Stalinist Terror in Eastern Europe
Elite Purges and Mass Repression
Kevin McDermott editor Matthew Stibbe editor
Format:Paperback
Publisher:Manchester University Press
Published:1st Sep '12
Should be back in stock very soon
This wide-ranging collection of essays, newly available in paperback, is the first book in English to examine the impact of Stalinist terror on Eastern Europe in the years 1940 to 1956.
Covering the Baltic states, Moldavia, East Germany, Poland, Czechoslovakia, Hungary, Romania, Yugoslavia, Bulgaria and Albania, the authors investigate terror both ‘from above’, in the form of elite purges and show trials, and ‘from below’ in the guise of large-scale arrests and deportations of ordinary people.

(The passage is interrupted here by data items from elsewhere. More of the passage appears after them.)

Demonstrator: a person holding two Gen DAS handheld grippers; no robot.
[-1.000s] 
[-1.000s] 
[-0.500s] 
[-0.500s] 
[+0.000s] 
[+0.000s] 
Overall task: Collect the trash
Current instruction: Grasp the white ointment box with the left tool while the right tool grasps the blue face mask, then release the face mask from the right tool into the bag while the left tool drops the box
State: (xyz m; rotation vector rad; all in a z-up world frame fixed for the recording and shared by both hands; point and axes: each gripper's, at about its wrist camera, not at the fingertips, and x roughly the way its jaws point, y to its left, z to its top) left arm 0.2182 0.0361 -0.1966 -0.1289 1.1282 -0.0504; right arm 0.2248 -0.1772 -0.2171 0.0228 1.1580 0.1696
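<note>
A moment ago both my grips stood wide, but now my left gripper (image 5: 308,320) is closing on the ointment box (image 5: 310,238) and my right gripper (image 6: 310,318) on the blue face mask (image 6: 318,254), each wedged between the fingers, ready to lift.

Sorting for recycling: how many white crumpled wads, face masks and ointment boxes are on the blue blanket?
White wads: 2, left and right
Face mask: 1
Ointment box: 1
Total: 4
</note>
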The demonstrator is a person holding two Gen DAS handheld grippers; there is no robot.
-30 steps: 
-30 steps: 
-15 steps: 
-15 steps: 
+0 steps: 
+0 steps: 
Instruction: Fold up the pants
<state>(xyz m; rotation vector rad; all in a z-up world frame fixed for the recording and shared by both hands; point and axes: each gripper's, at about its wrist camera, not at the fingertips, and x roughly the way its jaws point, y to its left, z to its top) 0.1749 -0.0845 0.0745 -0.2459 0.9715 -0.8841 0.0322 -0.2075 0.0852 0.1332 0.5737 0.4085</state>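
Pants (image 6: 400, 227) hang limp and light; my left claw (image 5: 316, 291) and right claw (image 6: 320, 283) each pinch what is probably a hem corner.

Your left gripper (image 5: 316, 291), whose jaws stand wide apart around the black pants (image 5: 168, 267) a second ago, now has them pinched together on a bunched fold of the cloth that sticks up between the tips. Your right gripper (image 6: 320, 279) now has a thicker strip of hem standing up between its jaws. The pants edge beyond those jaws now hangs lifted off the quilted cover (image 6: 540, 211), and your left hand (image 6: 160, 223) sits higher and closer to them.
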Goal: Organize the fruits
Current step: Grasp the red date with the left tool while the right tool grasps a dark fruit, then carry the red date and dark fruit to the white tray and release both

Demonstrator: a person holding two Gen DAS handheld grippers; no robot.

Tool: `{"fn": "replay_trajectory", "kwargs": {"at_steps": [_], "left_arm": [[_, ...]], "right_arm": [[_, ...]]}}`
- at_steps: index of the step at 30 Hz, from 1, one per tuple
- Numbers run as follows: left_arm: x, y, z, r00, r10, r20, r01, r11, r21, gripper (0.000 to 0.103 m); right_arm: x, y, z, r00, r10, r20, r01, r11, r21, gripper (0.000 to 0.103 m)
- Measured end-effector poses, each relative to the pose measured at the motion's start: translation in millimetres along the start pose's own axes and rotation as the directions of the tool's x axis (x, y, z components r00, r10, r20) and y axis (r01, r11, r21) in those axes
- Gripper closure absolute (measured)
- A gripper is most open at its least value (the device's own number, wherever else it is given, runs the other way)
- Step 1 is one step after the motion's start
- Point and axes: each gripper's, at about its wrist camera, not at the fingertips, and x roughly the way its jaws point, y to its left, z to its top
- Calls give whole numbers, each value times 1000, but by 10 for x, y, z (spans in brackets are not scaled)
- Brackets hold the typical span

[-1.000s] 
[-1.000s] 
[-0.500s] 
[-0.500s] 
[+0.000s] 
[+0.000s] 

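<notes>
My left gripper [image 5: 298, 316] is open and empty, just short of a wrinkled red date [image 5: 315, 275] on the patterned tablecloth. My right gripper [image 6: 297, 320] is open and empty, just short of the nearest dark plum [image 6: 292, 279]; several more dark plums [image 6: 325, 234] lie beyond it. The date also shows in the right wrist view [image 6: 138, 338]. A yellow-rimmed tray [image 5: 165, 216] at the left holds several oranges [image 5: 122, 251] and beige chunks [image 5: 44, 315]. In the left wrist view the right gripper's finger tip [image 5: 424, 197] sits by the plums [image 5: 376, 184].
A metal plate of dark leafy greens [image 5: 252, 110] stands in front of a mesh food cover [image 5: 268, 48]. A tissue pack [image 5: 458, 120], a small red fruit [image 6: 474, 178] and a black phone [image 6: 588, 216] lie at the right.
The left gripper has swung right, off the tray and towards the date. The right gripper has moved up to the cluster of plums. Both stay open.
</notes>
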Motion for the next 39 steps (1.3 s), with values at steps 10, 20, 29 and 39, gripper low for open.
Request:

Key questions addressed include the relative importance of Soviet influence versus ‘local’ factors; the persecution of particular groups, such as ‘kulaks’, church leaders, the middle-class intelligentsia and members of non-communist left-wing parties; cases where repression was more, or conversely less, intense than elsewhere; and the relevance of key events such as the Tito-Stalin split of 1948, the Rajk trial of 1949 and the Slánský trial of 1952.
"The collected volume is a timely publication that fills in a significant gap in the English-language historiography of the establishment of Stalinist regimes in Central and Eastern Europe after World War Two. It may come as a surprise that this book is actually the first serious scholarly attempt to address the topic of Stalinist repressions from a comparative perspective, bringing together the findings of historians from the respective countries since the archival revolutions of the early 1990s."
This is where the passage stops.